(Given data)
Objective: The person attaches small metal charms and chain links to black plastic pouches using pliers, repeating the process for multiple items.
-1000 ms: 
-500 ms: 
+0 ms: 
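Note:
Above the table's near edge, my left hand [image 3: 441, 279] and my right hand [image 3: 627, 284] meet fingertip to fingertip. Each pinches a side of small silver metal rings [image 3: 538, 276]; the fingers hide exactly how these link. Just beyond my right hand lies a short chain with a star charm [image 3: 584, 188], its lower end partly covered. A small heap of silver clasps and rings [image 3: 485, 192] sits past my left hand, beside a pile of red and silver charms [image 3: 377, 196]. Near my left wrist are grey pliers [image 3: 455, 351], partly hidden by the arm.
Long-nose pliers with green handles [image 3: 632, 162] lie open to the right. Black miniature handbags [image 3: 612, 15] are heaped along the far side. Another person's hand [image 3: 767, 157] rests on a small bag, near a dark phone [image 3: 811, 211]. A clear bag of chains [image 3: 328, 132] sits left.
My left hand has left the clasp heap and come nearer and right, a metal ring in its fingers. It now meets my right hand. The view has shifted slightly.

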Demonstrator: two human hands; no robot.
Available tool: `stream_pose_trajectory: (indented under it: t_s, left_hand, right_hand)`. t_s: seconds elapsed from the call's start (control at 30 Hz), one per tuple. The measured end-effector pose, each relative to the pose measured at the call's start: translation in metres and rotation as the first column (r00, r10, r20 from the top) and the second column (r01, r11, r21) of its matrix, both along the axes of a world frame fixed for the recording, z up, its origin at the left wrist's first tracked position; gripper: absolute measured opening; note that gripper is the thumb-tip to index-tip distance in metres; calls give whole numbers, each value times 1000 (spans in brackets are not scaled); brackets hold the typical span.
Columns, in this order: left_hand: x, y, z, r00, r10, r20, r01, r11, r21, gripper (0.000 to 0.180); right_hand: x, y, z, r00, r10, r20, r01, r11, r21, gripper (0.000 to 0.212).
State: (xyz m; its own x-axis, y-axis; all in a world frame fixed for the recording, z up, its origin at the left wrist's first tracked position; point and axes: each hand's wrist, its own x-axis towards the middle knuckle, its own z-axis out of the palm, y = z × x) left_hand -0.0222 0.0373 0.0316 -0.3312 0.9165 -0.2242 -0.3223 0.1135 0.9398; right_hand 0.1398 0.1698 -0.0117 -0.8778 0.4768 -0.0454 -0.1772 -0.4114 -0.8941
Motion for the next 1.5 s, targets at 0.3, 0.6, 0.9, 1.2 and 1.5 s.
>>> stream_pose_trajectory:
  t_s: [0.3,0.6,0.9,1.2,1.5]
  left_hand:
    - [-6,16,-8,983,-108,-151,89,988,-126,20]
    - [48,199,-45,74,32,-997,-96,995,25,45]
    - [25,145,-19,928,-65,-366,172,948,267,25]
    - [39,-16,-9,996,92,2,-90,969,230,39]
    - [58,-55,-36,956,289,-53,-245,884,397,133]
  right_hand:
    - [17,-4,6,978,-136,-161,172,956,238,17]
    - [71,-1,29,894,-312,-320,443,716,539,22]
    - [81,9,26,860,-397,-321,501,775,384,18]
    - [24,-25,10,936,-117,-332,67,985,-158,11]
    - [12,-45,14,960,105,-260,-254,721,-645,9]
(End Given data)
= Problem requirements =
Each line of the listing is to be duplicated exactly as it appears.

= Answer for this exercise =
Objective: The person attaches small metal charms and chain links to black plastic pouches using pliers, repeating the process for multiple items.
-1000 ms: 
-500 ms: 
+0 ms: 
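Note:
Above the table's near edge, my left hand [image 3: 441, 279] and my right hand [image 3: 627, 284] meet fingertip to fingertip. Each pinches a side of small silver metal rings [image 3: 538, 276]; the fingers hide exactly how these link. Just beyond my right hand lies a short chain with a star charm [image 3: 584, 188], its lower end partly covered. A small heap of silver clasps and rings [image 3: 485, 192] sits past my left hand, beside a pile of red and silver charms [image 3: 377, 196]. Near my left wrist are grey pliers [image 3: 455, 351], partly hidden by the arm.
Long-nose pliers with green handles [image 3: 632, 162] lie open to the right. Black miniature handbags [image 3: 612, 15] are heaped along the far side. Another person's hand [image 3: 767, 157] rests on a small bag, near a dark phone [image 3: 811, 211]. A clear bag of chains [image 3: 328, 132] sits left.
My left hand has left the clasp heap and come nearer and right, a metal ring in its fingers. It now meets my right hand. The view has shifted slightly.
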
Demonstrator: two human hands; no robot.
Available tool: `stream_pose_trajectory: (indented under it: t_s, left_hand, right_hand)`. t_s: seconds elapsed from the call's start (control at 30 Hz), one per tuple. The measured end-effector pose, each relative to the pose measured at the call's start: translation in metres and rotation as the first column (r00, r10, r20 from the top) and the second column (r01, r11, r21) of its matrix, both along the axes of a world frame fixed for the recording, z up, its origin at the left wrist's first tracked position; gripper: absolute measured opening; note that gripper is the thumb-tip to index-tip distance in metres; calls give whole numbers, each value times 1000 (spans in brackets are not scaled); brackets hold the typical span.
Columns, in this order: left_hand: x, y, z, r00, r10, r20, r01, r11, r21, gripper (0.000 to 0.180); right_hand: x, y, z, r00, r10, r20, r01, r11, r21, gripper (0.000 to 0.212).
State: (xyz m; its own x-axis, y-axis; all in a world frame fixed for the recording, z up, its origin at the left wrist's first tracked position; point and axes: each hand's wrist, its own x-axis towards the middle knuckle, its own z-axis out of the palm, y = z × x) left_hand -0.0222 0.0373 0.0316 -0.3312 0.9165 -0.2242 -0.3223 0.1135 0.9398; right_hand 0.1398 0.1698 -0.0117 -0.8778 0.4768 -0.0454 -0.1772 -0.4114 -0.8941
Motion for the next 1.5 s, targets at 0.3, 0.6, 0.9, 1.2 and 1.5 s.
>>> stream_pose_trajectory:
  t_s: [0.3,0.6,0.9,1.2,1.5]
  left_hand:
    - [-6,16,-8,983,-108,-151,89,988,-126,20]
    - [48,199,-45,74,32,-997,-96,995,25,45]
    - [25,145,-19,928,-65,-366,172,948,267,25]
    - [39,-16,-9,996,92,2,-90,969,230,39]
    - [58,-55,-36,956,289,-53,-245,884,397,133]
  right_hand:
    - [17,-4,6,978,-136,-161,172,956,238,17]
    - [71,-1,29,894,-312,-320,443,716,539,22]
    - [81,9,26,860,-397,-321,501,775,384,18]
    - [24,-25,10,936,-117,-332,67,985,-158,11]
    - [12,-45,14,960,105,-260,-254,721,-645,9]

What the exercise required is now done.